The new airline will operate eight aircraft and eventually, three of these will be fully owned by the company rather than leased. The airline will operate on 17 routes.
The new company will re-employ the 390 people currently on Air Malta’s books and the recruitment process will start in December this year.
Workers will be given new work contracts commensurate with market conditions.
€350 million investment
Government will invest €350 million in the new airline. Of these, €300 million will be used to purchase three aircraft, purchase back the Heathrow and Gatwick airport slots from a government company, and the hangar and grounds around it at Gudja airport.
“These funds will be used to purchase assets that the new company will own unlike Air Malta today that only owns a hangar,” Caruana said.

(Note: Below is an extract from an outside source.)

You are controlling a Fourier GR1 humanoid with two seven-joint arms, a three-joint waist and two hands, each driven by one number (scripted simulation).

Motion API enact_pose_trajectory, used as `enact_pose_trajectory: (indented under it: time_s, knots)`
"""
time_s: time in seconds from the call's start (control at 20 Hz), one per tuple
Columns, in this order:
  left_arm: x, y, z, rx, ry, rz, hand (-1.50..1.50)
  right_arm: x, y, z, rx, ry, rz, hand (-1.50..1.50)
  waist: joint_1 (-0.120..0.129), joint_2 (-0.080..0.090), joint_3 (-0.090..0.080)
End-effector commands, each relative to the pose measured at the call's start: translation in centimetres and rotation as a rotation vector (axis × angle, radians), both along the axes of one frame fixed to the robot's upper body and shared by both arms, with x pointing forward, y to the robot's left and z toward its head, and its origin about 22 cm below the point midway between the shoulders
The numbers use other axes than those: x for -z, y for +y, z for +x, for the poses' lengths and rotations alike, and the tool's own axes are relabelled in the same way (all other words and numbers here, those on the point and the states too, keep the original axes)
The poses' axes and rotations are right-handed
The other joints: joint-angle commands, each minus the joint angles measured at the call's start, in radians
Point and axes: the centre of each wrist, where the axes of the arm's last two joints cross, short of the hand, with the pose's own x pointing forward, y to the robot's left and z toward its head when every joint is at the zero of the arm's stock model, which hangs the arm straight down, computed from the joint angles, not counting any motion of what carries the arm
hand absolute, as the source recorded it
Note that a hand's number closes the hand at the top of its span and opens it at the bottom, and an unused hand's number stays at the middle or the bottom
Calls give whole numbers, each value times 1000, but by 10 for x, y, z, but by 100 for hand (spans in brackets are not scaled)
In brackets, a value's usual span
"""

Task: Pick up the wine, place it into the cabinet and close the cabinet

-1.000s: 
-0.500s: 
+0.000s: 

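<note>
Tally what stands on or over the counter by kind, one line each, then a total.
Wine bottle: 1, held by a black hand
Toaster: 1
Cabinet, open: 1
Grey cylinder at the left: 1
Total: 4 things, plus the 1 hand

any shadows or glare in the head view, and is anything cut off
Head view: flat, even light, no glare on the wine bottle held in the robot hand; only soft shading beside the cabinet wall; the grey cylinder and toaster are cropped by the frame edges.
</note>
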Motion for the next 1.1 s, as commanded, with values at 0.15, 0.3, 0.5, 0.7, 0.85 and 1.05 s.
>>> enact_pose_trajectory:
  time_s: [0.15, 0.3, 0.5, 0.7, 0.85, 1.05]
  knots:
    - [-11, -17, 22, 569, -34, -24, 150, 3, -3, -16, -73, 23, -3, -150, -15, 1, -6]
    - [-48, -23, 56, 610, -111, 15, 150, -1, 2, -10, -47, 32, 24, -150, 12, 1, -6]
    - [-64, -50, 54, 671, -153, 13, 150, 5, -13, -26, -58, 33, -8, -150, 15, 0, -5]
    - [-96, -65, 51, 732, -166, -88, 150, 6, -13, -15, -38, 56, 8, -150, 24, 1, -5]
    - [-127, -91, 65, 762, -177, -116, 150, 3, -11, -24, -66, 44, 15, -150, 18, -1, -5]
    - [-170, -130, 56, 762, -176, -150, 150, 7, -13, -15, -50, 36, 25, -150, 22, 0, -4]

The other €50 million will be used for operational costs.
The minister said all customer tickets for flights on the current Air Malta until 30 March will be honoured.
Government will be setting aside €90 million to buy out early retirement clauses in the collective agreements of pilots (€75m) and cabin crew (€15m), Caruana said, adding it would be costlier to pick a fight with unions over these agreements.
Current Air Malta pilots and cabin crew employed with the new airline will have to decide whether to take the early retirement schemes in the first four years. If they take the schemes, pilots will not be able to get a job in the public sector, while cabin crew will be barred from public sector employment for six years.
Brussels talks
Talks with the European Commission had been going on for 30 months as Brussels rejected government’s bid to inject funds into Air Malta to prevent it from going bankrupt.
Instead, an agreement was reached to liquidate the company and create a new national airline unshackled by legacy issues. On government’s insistence, the new airline will retain eight aircrafts.
The agreement means that after three years, government will have to seek private investment for the part-privatisation of the new airline. Government will retain majority shareholding.
At a press conference inside Air Malta’s hangar at the airport, Prime Minister Robert Abela said Malta will continue to have a national airline flying Malta’s colours.
He said the actions being taken will ensure Malta continues to have a national airline. “Our job was to take decisions that create stability and ensure a sustainable future.”
Abela said government had intense talks with the European Commission but expressed satisfaction that certain parameters laid down by the government were met.
“This is a new beautiful chapter we are starting now just like the new chapter that opened 50 years ago when Air Malta was set up,” the Prime Minister said.